[[ Records supplied open ]]

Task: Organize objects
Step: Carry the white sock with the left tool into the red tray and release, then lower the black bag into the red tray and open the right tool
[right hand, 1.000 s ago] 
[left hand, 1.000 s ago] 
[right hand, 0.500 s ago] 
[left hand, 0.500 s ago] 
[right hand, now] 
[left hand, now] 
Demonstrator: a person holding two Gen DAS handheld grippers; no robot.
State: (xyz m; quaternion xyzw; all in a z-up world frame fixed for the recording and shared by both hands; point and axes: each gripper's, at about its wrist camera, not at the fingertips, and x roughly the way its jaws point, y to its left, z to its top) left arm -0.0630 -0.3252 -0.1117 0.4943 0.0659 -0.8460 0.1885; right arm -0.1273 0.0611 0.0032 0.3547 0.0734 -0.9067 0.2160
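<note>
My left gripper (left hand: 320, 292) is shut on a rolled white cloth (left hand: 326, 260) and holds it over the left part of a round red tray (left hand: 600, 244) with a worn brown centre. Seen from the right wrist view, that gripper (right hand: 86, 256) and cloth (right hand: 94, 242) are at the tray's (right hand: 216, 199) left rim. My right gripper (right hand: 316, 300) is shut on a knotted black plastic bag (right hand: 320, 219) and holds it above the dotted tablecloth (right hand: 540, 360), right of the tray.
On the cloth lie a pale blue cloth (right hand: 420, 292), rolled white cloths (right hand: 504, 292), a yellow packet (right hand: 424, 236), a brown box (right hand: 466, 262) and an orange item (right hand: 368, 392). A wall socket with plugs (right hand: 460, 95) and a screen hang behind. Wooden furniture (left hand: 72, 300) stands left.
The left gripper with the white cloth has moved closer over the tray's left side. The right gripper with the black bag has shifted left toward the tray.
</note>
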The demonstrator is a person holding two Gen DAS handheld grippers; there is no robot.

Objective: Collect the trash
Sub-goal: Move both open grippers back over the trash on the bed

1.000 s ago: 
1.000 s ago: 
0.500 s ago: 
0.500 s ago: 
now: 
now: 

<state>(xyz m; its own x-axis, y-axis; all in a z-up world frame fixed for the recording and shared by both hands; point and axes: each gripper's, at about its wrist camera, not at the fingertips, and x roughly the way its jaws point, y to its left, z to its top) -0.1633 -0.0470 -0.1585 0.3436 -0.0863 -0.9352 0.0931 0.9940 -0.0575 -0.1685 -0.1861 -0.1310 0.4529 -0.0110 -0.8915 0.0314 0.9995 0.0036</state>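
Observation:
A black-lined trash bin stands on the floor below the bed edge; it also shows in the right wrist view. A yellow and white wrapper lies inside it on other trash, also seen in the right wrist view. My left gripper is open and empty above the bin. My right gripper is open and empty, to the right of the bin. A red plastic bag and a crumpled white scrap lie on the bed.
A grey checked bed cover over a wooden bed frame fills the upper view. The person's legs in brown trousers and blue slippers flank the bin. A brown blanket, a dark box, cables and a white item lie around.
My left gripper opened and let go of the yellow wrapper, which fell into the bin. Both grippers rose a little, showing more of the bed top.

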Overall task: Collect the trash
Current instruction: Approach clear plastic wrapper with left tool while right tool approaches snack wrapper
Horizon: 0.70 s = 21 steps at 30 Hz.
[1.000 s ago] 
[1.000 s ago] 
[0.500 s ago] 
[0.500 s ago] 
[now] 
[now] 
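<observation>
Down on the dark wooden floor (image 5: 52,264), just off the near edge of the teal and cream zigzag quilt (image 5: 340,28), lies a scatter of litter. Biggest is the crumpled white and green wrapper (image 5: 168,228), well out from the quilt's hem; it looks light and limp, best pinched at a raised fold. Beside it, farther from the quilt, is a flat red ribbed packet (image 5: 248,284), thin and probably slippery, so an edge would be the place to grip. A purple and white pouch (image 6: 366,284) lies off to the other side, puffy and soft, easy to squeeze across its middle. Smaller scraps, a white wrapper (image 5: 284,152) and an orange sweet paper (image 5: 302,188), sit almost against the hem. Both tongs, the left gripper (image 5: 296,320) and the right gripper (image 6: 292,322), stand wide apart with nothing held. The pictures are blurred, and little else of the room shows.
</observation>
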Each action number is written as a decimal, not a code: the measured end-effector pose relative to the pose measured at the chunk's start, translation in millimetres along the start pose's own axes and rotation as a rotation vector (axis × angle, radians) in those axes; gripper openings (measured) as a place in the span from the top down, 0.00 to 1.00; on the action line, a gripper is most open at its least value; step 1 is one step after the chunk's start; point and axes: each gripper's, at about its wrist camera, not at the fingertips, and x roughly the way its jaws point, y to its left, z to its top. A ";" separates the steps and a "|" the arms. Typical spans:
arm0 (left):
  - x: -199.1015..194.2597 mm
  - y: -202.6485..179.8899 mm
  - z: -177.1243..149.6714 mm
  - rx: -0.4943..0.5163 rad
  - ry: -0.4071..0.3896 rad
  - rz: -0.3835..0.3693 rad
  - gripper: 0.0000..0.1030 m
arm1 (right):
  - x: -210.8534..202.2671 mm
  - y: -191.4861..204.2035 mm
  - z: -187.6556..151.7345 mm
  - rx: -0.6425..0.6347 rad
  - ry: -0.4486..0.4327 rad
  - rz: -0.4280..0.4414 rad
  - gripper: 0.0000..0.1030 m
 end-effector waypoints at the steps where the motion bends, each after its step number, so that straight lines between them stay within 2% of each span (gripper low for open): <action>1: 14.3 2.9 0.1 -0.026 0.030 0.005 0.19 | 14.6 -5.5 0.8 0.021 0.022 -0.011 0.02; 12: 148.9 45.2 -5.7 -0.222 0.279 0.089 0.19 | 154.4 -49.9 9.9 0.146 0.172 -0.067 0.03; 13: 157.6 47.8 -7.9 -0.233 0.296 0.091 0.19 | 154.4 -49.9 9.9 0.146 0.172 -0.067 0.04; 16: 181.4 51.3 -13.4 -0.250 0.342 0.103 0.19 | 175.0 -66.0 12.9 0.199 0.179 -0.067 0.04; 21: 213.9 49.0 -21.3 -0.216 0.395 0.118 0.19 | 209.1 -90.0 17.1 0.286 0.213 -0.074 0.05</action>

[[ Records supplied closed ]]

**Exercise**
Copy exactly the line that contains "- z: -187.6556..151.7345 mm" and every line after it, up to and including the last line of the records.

**Result of the exercise**
  - z: -187.6556..151.7345 mm
  - rx: -0.6425..0.6347 rad
  - ry: -0.4486..0.4327 rad
  - rz: -0.4280..0.4414 rad
  - gripper: 0.0000..0.1030 m
 end-effector waypoints at the steps where the motion bends, each after its step number, so that straight lines between them stay within 2% of each span (gripper low for open): <action>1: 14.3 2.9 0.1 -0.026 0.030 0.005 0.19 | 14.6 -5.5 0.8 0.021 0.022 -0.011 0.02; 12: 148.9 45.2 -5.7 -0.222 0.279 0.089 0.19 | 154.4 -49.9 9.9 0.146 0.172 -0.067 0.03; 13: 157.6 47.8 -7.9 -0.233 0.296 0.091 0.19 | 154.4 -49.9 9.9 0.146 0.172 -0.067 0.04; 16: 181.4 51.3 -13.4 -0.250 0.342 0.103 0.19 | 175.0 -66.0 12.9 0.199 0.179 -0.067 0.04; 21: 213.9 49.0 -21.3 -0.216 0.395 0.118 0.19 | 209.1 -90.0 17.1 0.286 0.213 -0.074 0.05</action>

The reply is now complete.